From shaving children’s hair, over the years, she has earned the trust of adults. In 2021 Kyakuwa was hired by Auto Spa to do both hairdressing and barbering. It is here that she was spotted by her current employer.  


For five years of working as a barber, Kyakuwa says it takes more work to thrive in this business.

“As a lady barber, you have got to be very skillful and be 10 times better than men to earn the trust of customers. You can earn these skills through practice and research. This is the only way to clear the clients’ doubts,” she adds.

Sarah Kyakuwa, a senior barber at Inspiration Salon, massages and trims hair for customers. PHOTOs/ Phionah Nassanga

According to Kyakuwa, it is not easy to earn a man’s trust, but when you succeed at it, they become loyal to their barbers, especially when they find a good one. One of the challenges Kyakuwa has to deal with is women displaying their insecurities at her place of work. Some women cannot fathom the idea that their husband’s barber is a woman. They act funny in the salon in the presence of other customers.

“At one point at work, I was confronted by a woman who found me shaving her husband’s hair. She insulted me and asked why male barbers did not attend to him. My supervisor intervened and saved the day,” she recollects. Due to tradition, some radical Muslims do not allow women to touch them, especially during the period of Ramadan.
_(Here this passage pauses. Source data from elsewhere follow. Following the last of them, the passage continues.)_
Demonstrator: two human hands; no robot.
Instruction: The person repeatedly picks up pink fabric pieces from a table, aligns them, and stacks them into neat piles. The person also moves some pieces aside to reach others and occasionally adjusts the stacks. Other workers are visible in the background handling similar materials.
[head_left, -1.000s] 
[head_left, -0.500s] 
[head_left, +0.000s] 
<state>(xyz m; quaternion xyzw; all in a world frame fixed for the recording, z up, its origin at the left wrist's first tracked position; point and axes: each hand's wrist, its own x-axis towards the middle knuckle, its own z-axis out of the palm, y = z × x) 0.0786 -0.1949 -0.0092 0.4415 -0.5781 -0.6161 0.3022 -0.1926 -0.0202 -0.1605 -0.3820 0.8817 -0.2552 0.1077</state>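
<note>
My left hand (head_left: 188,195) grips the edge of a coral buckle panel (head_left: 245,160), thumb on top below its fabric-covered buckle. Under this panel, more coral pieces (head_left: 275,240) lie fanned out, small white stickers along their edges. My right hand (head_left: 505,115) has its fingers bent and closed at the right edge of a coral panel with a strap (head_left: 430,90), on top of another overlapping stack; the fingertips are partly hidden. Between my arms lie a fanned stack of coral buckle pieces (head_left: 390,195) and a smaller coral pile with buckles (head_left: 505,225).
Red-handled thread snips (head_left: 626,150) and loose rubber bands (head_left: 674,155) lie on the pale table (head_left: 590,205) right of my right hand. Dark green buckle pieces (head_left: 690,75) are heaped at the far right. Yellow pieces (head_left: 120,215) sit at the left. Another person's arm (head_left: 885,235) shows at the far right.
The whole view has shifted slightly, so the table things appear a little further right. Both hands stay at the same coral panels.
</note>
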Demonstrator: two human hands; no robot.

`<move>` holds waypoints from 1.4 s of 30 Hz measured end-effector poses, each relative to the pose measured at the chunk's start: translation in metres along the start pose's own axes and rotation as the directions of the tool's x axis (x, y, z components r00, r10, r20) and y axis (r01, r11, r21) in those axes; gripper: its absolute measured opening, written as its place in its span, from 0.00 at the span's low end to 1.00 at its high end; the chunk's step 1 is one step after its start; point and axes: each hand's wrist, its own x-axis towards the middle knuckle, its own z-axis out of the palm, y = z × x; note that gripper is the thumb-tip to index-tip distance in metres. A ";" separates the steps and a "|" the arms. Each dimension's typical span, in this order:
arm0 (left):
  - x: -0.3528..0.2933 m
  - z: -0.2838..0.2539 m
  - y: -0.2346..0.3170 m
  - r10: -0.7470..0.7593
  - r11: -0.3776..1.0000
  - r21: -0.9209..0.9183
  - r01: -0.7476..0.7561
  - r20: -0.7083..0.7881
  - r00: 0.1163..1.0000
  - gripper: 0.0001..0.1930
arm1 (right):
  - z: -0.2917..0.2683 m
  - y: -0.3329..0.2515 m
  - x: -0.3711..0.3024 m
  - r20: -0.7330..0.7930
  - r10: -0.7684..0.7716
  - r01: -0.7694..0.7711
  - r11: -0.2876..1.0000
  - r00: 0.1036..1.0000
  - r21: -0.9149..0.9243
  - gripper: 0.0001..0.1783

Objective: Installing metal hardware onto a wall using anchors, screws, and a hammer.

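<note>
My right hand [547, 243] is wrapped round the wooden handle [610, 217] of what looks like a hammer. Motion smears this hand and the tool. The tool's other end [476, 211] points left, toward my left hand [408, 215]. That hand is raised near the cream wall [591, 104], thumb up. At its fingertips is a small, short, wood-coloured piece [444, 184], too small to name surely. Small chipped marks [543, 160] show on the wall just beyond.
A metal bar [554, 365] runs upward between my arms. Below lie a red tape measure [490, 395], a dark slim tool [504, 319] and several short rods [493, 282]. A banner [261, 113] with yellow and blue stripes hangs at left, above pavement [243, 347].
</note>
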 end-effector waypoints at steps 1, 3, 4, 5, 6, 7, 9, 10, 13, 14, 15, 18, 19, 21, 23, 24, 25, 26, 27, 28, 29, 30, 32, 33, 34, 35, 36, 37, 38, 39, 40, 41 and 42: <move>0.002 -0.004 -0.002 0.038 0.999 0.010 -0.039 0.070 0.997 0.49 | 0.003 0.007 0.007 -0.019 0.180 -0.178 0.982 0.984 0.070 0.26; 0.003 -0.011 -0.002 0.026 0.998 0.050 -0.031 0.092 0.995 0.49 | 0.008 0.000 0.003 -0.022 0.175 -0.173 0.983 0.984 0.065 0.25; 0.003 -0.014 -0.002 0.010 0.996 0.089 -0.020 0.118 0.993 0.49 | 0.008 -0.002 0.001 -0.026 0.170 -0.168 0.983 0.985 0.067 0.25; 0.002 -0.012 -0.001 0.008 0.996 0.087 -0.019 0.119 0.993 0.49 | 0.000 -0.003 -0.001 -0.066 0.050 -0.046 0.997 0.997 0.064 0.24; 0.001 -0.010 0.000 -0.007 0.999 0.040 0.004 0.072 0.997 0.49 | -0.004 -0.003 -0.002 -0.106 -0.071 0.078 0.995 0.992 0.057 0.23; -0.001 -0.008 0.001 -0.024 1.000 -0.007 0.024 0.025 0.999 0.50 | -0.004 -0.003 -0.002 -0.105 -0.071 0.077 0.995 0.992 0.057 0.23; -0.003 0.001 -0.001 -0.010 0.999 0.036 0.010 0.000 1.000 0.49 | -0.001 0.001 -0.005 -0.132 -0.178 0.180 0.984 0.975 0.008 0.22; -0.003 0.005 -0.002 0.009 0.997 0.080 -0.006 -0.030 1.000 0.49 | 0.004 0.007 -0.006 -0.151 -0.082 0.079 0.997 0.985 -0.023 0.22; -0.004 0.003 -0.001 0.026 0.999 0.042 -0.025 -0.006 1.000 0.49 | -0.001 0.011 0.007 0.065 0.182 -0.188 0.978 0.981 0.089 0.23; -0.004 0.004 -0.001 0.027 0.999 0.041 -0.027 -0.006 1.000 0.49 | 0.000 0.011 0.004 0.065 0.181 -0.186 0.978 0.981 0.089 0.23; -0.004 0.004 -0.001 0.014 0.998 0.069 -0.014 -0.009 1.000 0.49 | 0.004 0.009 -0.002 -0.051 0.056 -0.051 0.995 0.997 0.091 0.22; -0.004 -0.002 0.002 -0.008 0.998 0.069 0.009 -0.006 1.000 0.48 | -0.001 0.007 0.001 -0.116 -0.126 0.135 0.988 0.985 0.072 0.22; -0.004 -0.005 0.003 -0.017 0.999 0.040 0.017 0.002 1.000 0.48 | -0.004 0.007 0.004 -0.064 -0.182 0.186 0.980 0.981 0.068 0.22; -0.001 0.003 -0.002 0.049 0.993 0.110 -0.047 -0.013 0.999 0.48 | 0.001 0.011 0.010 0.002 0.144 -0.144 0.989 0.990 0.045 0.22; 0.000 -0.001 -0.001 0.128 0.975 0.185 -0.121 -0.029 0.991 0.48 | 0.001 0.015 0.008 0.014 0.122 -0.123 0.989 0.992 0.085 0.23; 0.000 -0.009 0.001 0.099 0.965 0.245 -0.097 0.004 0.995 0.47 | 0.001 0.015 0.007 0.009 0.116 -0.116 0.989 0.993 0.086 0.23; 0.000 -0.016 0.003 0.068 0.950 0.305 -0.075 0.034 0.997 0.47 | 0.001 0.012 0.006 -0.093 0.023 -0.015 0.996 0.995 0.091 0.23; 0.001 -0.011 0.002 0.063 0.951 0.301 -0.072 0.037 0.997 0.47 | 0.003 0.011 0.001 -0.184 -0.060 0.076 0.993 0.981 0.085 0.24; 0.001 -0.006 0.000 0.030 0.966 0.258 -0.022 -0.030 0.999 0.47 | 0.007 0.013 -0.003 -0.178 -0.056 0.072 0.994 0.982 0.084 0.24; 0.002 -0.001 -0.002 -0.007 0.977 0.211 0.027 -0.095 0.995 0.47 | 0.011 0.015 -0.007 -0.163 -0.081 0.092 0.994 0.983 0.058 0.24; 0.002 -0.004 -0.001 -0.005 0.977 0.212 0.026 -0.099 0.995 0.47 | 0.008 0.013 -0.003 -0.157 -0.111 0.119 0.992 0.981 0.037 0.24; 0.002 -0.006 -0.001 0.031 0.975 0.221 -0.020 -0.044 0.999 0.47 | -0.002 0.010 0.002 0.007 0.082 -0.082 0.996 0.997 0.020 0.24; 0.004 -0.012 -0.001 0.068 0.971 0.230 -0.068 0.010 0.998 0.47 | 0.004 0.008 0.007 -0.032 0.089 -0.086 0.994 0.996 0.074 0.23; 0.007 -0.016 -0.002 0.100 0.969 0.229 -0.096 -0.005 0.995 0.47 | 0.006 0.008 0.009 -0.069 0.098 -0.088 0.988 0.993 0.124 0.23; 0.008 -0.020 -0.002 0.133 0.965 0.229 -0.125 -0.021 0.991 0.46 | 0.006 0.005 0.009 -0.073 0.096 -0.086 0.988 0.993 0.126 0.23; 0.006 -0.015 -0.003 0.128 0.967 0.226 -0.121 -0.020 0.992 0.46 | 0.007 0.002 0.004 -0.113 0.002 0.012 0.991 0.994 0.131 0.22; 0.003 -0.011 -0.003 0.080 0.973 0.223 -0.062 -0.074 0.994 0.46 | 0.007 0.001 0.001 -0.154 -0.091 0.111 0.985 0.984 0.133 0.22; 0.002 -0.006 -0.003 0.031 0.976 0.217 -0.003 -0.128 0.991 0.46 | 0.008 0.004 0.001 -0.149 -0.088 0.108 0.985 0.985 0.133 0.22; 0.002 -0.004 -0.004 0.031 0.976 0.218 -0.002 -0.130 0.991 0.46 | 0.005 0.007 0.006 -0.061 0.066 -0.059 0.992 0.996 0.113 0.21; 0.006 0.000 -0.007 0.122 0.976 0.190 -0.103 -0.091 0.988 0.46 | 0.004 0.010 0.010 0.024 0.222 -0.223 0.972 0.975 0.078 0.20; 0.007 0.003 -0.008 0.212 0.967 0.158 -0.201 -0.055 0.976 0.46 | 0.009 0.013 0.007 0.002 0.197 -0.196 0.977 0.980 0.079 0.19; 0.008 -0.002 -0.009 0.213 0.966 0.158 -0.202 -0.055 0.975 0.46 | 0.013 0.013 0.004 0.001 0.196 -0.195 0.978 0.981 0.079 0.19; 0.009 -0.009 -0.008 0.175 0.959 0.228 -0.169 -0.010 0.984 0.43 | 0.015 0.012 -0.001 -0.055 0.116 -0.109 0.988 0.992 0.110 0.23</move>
“We leave work late and because of that, some women think we are men snatchers. At times, I am forced to take photos of me attending to a client and send them to my husband. There were times he would come and wait for me. Today, he is my biggest supporter,” she explains.


From this business, Kyakuwa has bought a piece of land and the nature of work has given her a chance to meet and work with some prominent people. “No matter the number of heads you have worked on, some people are not going to trust you. Some people walk in and make me feel unworthy. I focus on the clients that appreciate my work,” she adds.

Kyakuwa says classifying jobs based on gender is a misleading method. “If you feel you are intelligent and strong enough to do a particular job, do it. Skill knows no gender,” she advises. 


Daniel Papa

I am an actor and businessman. I have known Sarah for two years now and the first time I saw her shave hair was at Auto Spa. I had just relocated and was trying to find out where I could go for a haircut.  On a random day, after watching a football match at this spot, I walked into the Spa and a woman asked me to sit so she could trim my hair.  I was hesitant but I decided to give her a chance. Her services were impressive. I have been here severally and I am a happy customer.

Alice Norah Nassimbwa

Before Sarah, I was loyal to a certain barber. But one day, I went for a haircut and I did not find him. I was asked to wait. Meanwhile, Sarah was trimming a client’s hair and after that assignment, she also attended to another gentleman.  After an hour of waiting, her supervisor requested her to attend to me.  But I doubted her skills. In her, I found a new barber who does exactly what I want.   

Brian Ssenabulya

I have worked with Sarah for a year now. I saw her do manicure and pedicure. Then one day I walked in and there was no barber, so l asked if there was an option to which she replied that she could trim my hair. So I asked her to, since mine is a simple haircut and she went ahead. Worst case scenario would be me to go balder, but in the end she was good.